▸ **Information supplied**:

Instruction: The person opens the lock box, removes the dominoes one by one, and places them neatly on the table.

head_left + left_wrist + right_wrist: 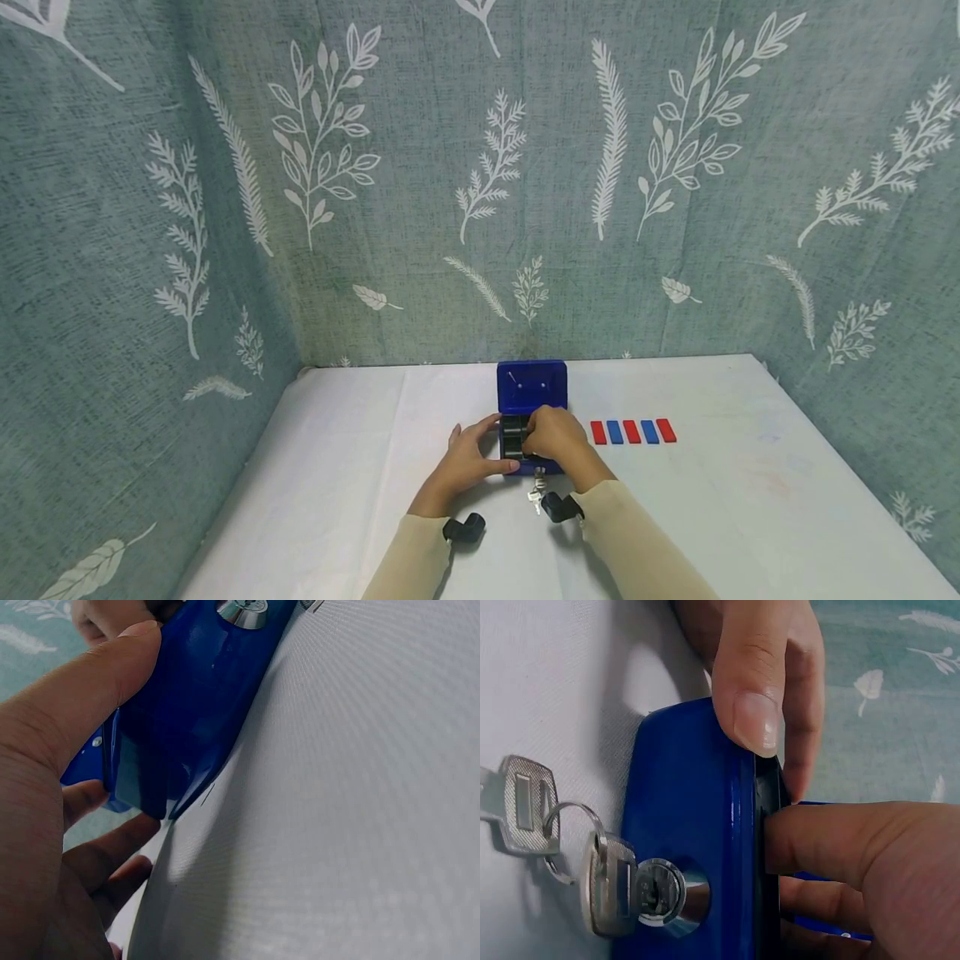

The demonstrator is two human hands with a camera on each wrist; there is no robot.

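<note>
A blue cash box stands on the table with its lid raised at the back. Inside is a black tray with compartments. My left hand holds the box at its left end, thumb on the front rim and fingers along the side. My right hand reaches down into the tray, fingers bent. Its fingertips are hidden, so whether they pinch anything cannot be seen. On the front is a round silver lock, with two keys on a ring in front of it.
Several flat red and blue blocks lie in a row right of the box, colours alternating. White cloth covers the table. A green leaf-patterned curtain hangs behind and at both sides. Black wrist devices show by both sleeves.
</note>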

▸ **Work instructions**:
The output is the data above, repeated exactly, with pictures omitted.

▸ **Your response**:
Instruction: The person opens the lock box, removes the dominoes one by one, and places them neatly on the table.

head_left + left_wrist + right_wrist: 

The demonstrator is two human hands with a camera on each wrist; there is no robot.

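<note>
A blue cash box stands on the table with its lid raised at the back. Inside is a black tray with compartments. My left hand holds the box at its left end, thumb on the front rim and fingers along the side. My right hand reaches down into the tray, fingers bent. Its fingertips are hidden, so whether they pinch anything cannot be seen. On the front is a round silver lock, with two keys on a ring in front of it.
Several flat red and blue blocks lie in a row right of the box, colours alternating. White cloth covers the table. A green leaf-patterned curtain hangs behind and at both sides. Black wrist devices show by both sleeves.
</note>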

This exercise requires no further response.